Gemcitabine is a pyrimidine analogue that has been turned into difluorodeoxycytidine triphosphate (dFdCTP) and inhibits deoxyribonucleic acid (DNA) and ribonucleic acid (RNA) synthesis by four mechanisms: (1) inhibiting DNA polymerases (α, β, and δ); (2) adhering directly to DNA, thus prohibiting chain elongation; (3) inhibiting ribonucleotide reductase, resulting in decreased levels of essential deoxyribonucleotides for DNA synthesis; (4) and finally, incorporating itself into RNA, producing alterations in its processing and mRNA translation [3, 4].

Capecitabine, another antimetabolite, is an inactive prodrug that undergoes a complex process to reach its active form. Capecitabine conversion to 5-fluorouracil (5-FU) is higher in tumor cells than in normal tissues because of the higher expression of thymidine phosphorylase [5]. The depletion of the reduced nucleotide pool could increase the incorporation of the 5-FU metabolite fluorouridine monophosphate (FUTP) into RNA and of FdUTP into DNA, resulting in damaged RNA and DNA synthesis and function [6] (Fig. 1).

Fig. 1
figure 1

Interaction and synergism involving fluoropyrimidines and gemcitabine. Yellow triangles signal the active metabolites of this synergistic combination able to produce direct damage to nucleic acids. The blue pathway refers to normal integration of pyrimidines into DNA and RNA. The purple line represents fluoropyrimidines metabolism, just as the green pathway depicts to gemcitabine intervention. Crossroad and so synergism is located at tymidylate synthase (TS), being inhibited directly by fluoropyrimidine metabolite FdUDP and indirectly by the inhibition of the enzyme that catalyzes TS substratum, dUMP (deoxiuridine monophosphate)

This analysis evaluates the survival, efficacy, and toxicity profile of gemcitabine–capecitabine (Gem–Cape) and intends to identify possible predictive factors in patients with mCRC treated in a single university hospital.

Patients and methods

Patient selection

Patients aged ≥18 years with a diagnosis of mCRC confirmed by biopsy and with documented evidence of failure of fluoropyrimidines; oxaliplatin; irinotecan; and biological agents, such as bevacizumab, cetuximab, or panitumumab, were treated with Gem–Cape.

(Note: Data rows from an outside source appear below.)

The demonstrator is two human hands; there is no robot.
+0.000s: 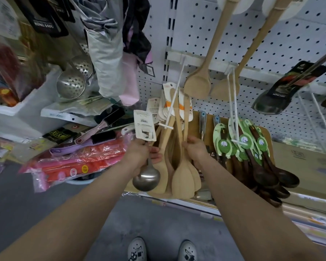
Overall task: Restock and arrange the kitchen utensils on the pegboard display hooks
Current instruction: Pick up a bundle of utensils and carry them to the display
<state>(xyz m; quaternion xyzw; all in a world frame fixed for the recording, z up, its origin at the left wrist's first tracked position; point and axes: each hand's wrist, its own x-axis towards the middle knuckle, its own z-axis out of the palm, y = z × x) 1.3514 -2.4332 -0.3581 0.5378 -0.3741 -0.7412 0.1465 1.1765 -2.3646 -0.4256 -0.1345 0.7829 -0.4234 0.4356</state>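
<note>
My left hand grips the handle of a steel ladle that carries a white card tag; its bowl hangs below my fist. My right hand holds the handles of a bunch of pale wooden spatulas hanging from a white hook on the white pegboard. Both hands sit close together on either side of the spatula bunch. To the right, several dark wooden spoons with green tags hang on another white hook.
Two long wooden spatulas hang higher on the pegboard, with a black packaged turner to the right. Perforated steel skimmers and hanging cloth are at left. Red and pink packets and brushes lie piled on the left. My shoes stand on grey floor.
</note>
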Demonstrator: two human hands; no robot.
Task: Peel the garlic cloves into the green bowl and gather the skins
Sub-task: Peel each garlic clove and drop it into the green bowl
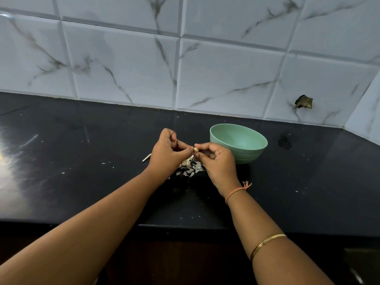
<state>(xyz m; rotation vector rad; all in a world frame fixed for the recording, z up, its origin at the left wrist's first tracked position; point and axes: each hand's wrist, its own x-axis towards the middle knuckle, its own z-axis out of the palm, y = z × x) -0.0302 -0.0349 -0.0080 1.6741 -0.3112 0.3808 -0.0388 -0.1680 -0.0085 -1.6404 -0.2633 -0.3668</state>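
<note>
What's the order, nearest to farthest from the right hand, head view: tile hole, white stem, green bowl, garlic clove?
1. garlic clove, pinched by the right hand
2. green bowl, just beyond it
3. white stem, past the left hand
4. tile hole, back wall, right

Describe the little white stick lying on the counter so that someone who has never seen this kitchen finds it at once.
On the black countertop, look just left of the left hand, which pinches a garlic clove together with the right hand. The white stick lies there: a thin straight rod, unlike the flat, flaky skins heaped under the hands.
</note>
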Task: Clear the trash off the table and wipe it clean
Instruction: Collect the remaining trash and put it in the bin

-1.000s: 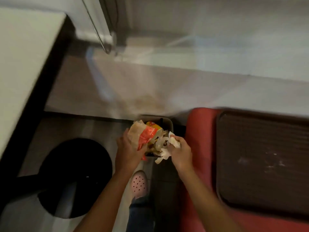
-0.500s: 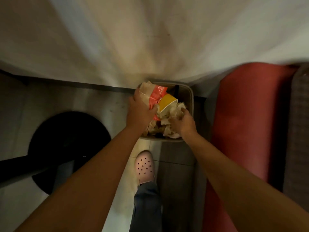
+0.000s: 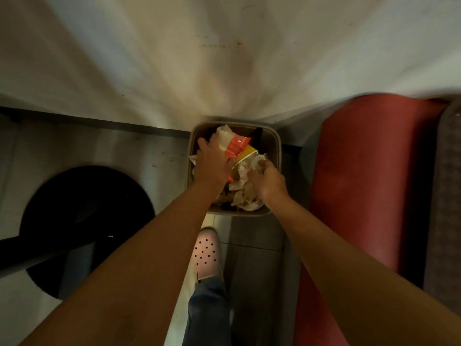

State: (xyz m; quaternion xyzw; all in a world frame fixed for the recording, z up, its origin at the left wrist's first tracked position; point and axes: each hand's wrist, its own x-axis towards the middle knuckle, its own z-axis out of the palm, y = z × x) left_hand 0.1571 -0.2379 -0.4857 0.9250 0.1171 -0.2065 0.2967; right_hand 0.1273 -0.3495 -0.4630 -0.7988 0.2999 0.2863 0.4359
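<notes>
Red bench (image 3: 369, 186) beside bin (image 3: 277, 151); left hand (image 3: 212, 163) fingers grip wrapper (image 3: 235, 146), right hand (image 3: 269, 182) fingers pinch napkin (image 3: 256, 161).

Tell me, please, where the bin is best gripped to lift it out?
Probably the rim of the bin at its far right corner, coming from straight above. There the inside is dark and free, so fingers can hook over the edge. Elsewhere the orange wrapper in the left hand and the crumpled paper in the right hand fill it, and the red seat crowds the side.
</notes>
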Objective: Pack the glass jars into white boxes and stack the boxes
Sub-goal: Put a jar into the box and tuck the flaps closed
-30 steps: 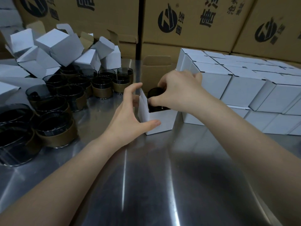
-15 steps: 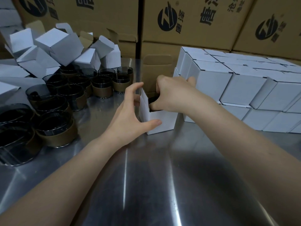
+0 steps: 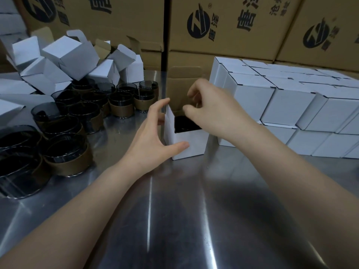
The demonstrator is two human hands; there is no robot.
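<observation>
An open white box (image 3: 192, 141) stands on the steel table, its brown lid flap (image 3: 180, 82) upright behind it. A dark glass jar (image 3: 184, 124) sits down inside the box. My left hand (image 3: 149, 140) grips the box's near left corner, thumb on the front face and fingers along the left wall. My right hand (image 3: 211, 113) hovers just above the box's opening with its fingers loosely bent and nothing in them. To the right, closed white boxes (image 3: 291, 101) are stacked in two layers.
Several loose glass jars with brown sleeves (image 3: 120, 103) crowd the left of the table (image 3: 174, 210). Behind them lies a heap of empty white boxes (image 3: 70, 55). Large printed brown cartons (image 3: 233, 26) wall off the back.
My right hand pushed the jar down into the box, let it go and lifted clear of the opening. My left hand kept its hold on the box.
</observation>
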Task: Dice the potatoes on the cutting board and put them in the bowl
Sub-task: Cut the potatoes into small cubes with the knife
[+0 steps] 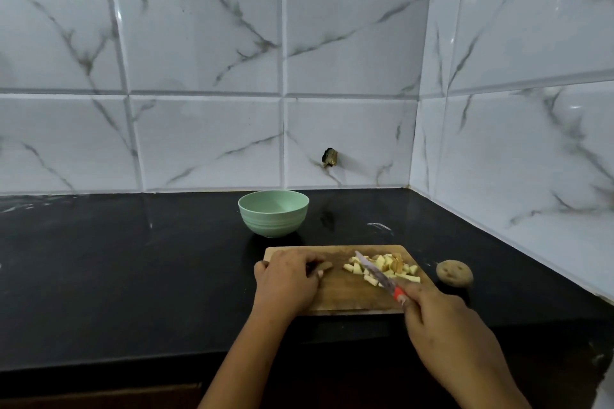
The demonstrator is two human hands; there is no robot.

All patients had measurable disease by RECIST criteria 1.1 [7], a performance status of the Eastern Cooperative Oncology Group (ECOG PS) from 0 to 2 [8], adequate bone marrow reserve (absolute neutrophils ≥1,500/µl and platelets ≥100,000/µl), adequate hepatic function (total serum bilirubin ≤3, the institutional upper limit of normal (ULN), phosphatase alkaline ≤10 institutional ULN, and AST ≤2.5 institutional ULN), and normal renal function (serum creatinine <1.5 mg/dl or creatinine clearance >60 ml/min).

Patients could have received first and subsequent lines of chemotherapy within a clinical trial, but this treatment must have been stopped at least 4 weeks in advance; radiotherapy or major surgery was allowed if it had been completed at least 6 weeks before starting Gem–Cape treatment. All patients signed written informed consent, and the compassionate use of gemcitabine was approved by the local ethics committee.

Treatment

The Gem–Cape regimen used throughout the entire period consisted of gemcitabine 1,000 mg/m2 IV for 30 min on day 1 and oral capecitabine 1,000 mg/m2/12 h on days 1 through 7, repeated every 2 weeks.

Treatment fulfillment was evaluated by the oncological nurses’ registry in the case of gemcitabine and by the patient’s daily dietary notes in the case of capecitabine.

Patients were treated until they reached progressive disease (PD) on computed tomography scan (CT), unacceptable toxicity, withdrawal of patient consent, patient refusal, or at the investigator’s discretion.

Toxicity was assessed using the Common Toxicity Criteria (CTC-NCI) version 3.0 (http://ctep.cancer.gov) [9], and doses were titrated based on the laboratory values and tolerance. Treatment was withheld until resolution of grade 3 or 4 hematological toxicities or of non-hematological toxicities grade ≥2, except for alopecia and nausea. According to standard clinical practice, gemcitabine and capecitabine doses were reduced by 20 % if grades 3–4 neutropenia was present. Likewise, capecitabine alone was reduced by 20 % if grade ≥2 hand–foot syndrome of mucositis or grades 3–4 diarrhea was present on day 15 of any cycle.

Pretreatment assessments

Pretreatment evaluations included complete physical examination, ECOG PS, weight, complete blood count, biochemistry profile (hepatic and renal function tests), carcinoembryonic antigen (CEA), and a baseline thoraco–abdomino–pelvic CT. Bone scans, magnetic resonance imaging, and ultrasound endoscopy were carried out only if clinically indicated. Physical examination, PS, weight, evaluation of adverse events, and the laboratory studies listed above, including CEA, were practiced before every cycle.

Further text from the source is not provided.